Doña Amanda vendía en Nueva York

Doña Amanda vendía en Nueva York

Mi primito Alfredo Milán Peguero me carreteaba de aquí hasta allá, en Nueva York. Conocía hasta donde duermen las culebras.
Me condujo a los negocios outlet (tiendas especializadas en la venta de productos de fuera de temporada, que en otoño venden ropa de verano, nueva, de las marcas más caras, a precios como de vaca muerta.
Aquella señora, con sencillez, pero con elegancia, llevaba una cesta cubierta por un paño ricamente bordado a mano. Alfredito la abordó. Eran viejos conocidos. Doña Amanda descorrió el paño, surgió un rico olor a empanadilla criolla. Imaginé la carne mezclada con pasas, aceitunas y aspiré un fuerte recuerdo a Patria.
La culinaria dominicana está representada en las vitrinas restaurantes y negocios de comida a lo largo de Broadway, en el Alto Manhattan. Fritos de plátanos maduros, bollitos de maíz, bienmesabes, bacalaítos, quipes, arepas dulces y saladas, dulce de leche, piñonates y, paro de contar.
Me llamó la atención la limpieza del paño de doña Amanda, quien vendía su diaria producción de empanadillas por Broadway, de manera clandestina. Compensaba con higiene y pulcritud su violación a la ley. Diariamente vendía lo que producía.
David era un experto en impresión. Trabajaba en el periódico del reverendo Moon, Noticias del Mundo, cuando lo dirigió mi más que amigo Antonio Espinal. En uno de los pisos superiores del edificio del diario había un restaurante de calidad.

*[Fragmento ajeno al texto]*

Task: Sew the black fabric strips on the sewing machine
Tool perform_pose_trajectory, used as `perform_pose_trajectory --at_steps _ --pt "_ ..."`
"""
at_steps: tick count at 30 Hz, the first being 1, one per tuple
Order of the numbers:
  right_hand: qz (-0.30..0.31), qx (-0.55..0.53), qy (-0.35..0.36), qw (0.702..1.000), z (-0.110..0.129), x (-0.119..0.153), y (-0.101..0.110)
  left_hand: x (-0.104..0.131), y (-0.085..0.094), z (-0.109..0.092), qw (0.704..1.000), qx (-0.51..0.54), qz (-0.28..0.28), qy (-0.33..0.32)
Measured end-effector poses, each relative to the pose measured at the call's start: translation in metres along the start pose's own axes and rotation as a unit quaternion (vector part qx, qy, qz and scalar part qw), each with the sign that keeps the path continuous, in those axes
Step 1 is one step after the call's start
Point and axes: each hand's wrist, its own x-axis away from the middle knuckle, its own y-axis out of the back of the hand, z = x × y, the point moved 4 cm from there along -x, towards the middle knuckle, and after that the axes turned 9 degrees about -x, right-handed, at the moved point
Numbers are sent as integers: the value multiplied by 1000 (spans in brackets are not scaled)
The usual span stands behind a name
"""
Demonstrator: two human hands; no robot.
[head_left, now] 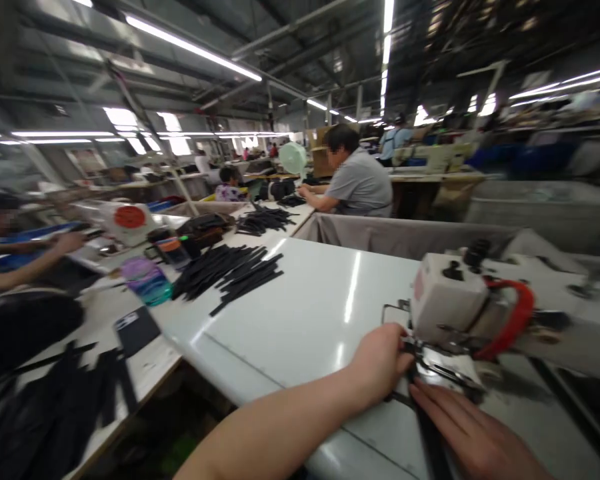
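Observation:
At the white sewing machine [447, 303], my left hand [380, 363] is closed in a pinch beside the needle area, at the end of a black fabric strip [433, 447]. Its fingertips partly hide what they grip. My right hand [473, 430] lies with fingers stretched out and side by side, their tips touching the strip's edge next to the metal plate [445, 370]. From between the hands the strip runs down toward the table's front edge. A red curved guard [513, 320] sits on the machine's right side.
Black strips [230, 270] lie piled on the table's left part, and more [65, 407] rest on the side table near a phone [136, 330]. A purple-teal pouch [147, 280] is beside them. Co-workers sit ahead [363, 180] and at left [25, 250]. A fabric-lined bin [375, 233] stands behind.

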Motion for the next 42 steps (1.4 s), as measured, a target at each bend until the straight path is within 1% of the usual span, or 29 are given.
perform_pose_trajectory --at_steps 1,2,4,7,9,12,18,22,27,32,37,42 --pt "9 16 11 1000 3 -1 4 4 1 -2 999 -26 -26 -25" --pt "25 30 -2 999 5 -4 6 8 1 -3 997 -52 -38 -53" --pt "30 42 -28 998 11 -11 7 14 -1 -6 990 -87 -11 -107" --pt "16 40 -66 997 17 -20 9 18 -2 -9 985 -99 13 -141" --pt "15 36 -74 996 18 -23 10 18 -1 -11 985 -93 9 -143" --pt "23 38 -88 995 13 -25 10 14 -1 -11 986 -87 3 -142" --pt "33 30 -57 997 10 -24 10 10 -4 -11 986 -95 1 -136" --pt "32 29 -76 996 9 -24 10 8 -5 -12 986 -105 3 -128" --pt "38 25 -75 996 8 -24 9 8 -3 -11 989 -75 0 -128" --pt "38 21 -73 996 7 -22 9 8 -1 -11 989 -74 10 -130" --pt "43 15 -78 996 7 -17 6 9 1 -11 985 -87 24 -145" --pt "54 -1 -81 995 6 -13 3 9 -4 -11 981 -122 29 -151"
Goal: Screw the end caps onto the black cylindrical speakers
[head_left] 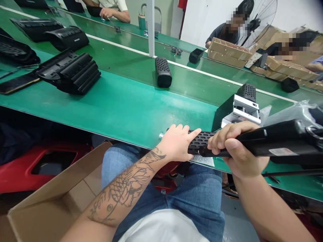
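"Casing first: where does the perforated black casing (202, 138) lie?"

"At three o'clock from the left hand (178, 143), on the near edge of the green bench (126, 101). Taken from the right hand (242, 148), it is at nine o'clock."

"What is each hand doing?"

"The left is laid over the casing's nine o'clock end, grasping it, fingers across the far side and thumb on the near side. The right is wrapped around a black handheld tool (277, 137), whose slim front points to nine o'clock at the casing and whose body stretches toward three."

"And the look of them?"

"The casing is dull black, with rows of short, round-ended slots. The tool is glossier, with a pale label (284, 152) on its side and a metal ring (314, 131) near its back end. At twelve o'clock from the right hand stands a black-and-white device (238, 112)."

"Anything you can't make out?"

"The left hand hides one end of the casing, and the right hand covers the tool's grip. Whether the tip touches the casing, I can't tell. The label's print is too small to read, and the tool's back end blends into dark things by the right edge of the view."
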The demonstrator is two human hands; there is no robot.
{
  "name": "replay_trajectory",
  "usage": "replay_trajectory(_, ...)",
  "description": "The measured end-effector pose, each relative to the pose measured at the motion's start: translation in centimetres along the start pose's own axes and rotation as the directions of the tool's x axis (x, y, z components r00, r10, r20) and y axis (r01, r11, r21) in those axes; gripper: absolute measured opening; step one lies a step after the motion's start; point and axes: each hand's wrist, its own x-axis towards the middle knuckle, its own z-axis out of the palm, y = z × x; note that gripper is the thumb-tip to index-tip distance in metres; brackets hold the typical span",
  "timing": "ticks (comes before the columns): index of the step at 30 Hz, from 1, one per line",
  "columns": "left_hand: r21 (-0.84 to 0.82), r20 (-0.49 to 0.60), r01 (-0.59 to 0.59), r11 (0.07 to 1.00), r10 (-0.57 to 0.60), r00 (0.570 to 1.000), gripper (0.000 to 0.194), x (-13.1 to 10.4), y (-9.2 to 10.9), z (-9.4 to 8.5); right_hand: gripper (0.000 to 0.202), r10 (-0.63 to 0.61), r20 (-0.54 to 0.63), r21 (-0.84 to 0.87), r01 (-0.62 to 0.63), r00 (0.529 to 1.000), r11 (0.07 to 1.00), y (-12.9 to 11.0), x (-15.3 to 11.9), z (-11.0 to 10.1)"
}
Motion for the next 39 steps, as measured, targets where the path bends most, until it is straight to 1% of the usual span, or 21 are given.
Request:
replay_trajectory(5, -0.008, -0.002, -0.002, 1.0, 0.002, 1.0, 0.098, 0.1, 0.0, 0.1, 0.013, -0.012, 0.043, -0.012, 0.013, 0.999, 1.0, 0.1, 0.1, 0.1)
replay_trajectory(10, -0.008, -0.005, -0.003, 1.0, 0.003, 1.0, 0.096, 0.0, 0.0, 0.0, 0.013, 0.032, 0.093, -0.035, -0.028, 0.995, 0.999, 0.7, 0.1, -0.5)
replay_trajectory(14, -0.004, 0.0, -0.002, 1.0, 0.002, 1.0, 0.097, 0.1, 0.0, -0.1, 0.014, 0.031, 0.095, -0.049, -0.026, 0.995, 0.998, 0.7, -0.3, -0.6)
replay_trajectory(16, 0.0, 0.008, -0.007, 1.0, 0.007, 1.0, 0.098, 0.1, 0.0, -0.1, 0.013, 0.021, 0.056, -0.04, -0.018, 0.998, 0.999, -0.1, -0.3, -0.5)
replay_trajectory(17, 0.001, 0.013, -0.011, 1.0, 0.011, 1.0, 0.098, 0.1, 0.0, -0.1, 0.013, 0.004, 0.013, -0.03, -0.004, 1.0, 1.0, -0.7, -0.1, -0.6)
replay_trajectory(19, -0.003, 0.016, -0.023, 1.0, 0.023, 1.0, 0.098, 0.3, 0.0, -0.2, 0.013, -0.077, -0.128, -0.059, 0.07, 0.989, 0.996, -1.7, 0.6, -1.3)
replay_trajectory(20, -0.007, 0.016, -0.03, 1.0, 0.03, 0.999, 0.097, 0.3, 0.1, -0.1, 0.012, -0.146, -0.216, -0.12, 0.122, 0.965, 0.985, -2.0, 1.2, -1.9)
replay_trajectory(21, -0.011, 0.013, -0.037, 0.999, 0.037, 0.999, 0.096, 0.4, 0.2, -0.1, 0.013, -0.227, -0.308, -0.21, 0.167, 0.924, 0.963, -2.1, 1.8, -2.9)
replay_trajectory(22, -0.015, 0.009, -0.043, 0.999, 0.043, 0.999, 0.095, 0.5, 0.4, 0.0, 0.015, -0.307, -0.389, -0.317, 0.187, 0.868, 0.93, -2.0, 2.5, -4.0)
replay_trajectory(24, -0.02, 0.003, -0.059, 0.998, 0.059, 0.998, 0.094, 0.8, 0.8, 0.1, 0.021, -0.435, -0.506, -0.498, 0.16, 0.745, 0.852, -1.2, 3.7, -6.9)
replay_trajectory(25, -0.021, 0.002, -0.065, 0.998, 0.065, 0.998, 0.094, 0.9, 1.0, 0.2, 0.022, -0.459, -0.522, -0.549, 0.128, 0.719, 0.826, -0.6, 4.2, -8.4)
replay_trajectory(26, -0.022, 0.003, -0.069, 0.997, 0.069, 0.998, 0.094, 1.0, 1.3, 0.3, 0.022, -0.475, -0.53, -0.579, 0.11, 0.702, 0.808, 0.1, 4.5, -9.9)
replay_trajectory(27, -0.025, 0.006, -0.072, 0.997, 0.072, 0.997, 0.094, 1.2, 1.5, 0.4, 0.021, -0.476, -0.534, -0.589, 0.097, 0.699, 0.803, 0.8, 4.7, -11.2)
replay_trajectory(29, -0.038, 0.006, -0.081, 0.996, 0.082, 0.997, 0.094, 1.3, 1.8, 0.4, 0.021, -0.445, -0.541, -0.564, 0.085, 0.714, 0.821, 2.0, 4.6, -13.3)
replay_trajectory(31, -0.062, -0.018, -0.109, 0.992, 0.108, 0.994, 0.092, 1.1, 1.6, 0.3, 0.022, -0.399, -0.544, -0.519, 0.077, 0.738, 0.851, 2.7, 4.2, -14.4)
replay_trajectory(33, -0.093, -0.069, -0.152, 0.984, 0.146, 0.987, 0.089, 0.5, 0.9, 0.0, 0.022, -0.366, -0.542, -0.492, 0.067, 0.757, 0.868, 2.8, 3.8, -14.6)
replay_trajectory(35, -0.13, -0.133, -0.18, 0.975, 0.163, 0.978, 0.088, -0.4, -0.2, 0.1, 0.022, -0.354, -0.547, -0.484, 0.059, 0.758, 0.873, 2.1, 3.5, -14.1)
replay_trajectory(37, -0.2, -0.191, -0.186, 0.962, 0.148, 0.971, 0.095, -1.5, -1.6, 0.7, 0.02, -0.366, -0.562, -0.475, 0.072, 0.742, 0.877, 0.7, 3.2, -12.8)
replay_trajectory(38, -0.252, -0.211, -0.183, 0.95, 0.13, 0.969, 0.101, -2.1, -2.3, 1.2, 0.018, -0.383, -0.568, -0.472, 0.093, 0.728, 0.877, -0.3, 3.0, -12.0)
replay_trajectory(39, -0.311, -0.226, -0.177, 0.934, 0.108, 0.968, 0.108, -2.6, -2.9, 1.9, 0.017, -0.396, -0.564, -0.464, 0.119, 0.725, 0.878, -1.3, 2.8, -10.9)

Entonces los establecimientos tenían que botar la comida que no había sido vendida. Mi amigo el impresor se enllavó con los cocineros y todas las noches llevaba a su casa un atado con varios filetes.
Tanto la cuidadosa presentación de doña Amanda, como la obligación de botar la comida cocinada, no vendida, forman parte de una costumbre que se logra cuando se cumplen las reglas de higiene en el manejo de alimentos.
Desde que se “modernizó” la venta de alimentos crudos, enlatados, cocidos y se “legalizaron” los comedores de trabajadores de la industria de la construcción, la sanidad y limpieza en el uso y consumo de alimentos ha puesto en jaque a las autoridades que se ocupan poco de la higiene en esos niveles.
No hay supervisión en los tarantines que venden comida expuesta a mimes, moscas y otras alimañas, ni en el manejo de las frutas que se pelan a mano pelada una lechosa o una piña para venderlas por trozos.
Tampoco hay vigilancia sobre los supermercados que venden mangos y piñas y aguacates semipodridos y colocados en bolsas que engañan al consumidor, así como pescados y carnes de mal olor.
Falta personal para que el Departamento del Consumidor cumpla cabalmente con su papel. Se puede. Sí señores, se puede.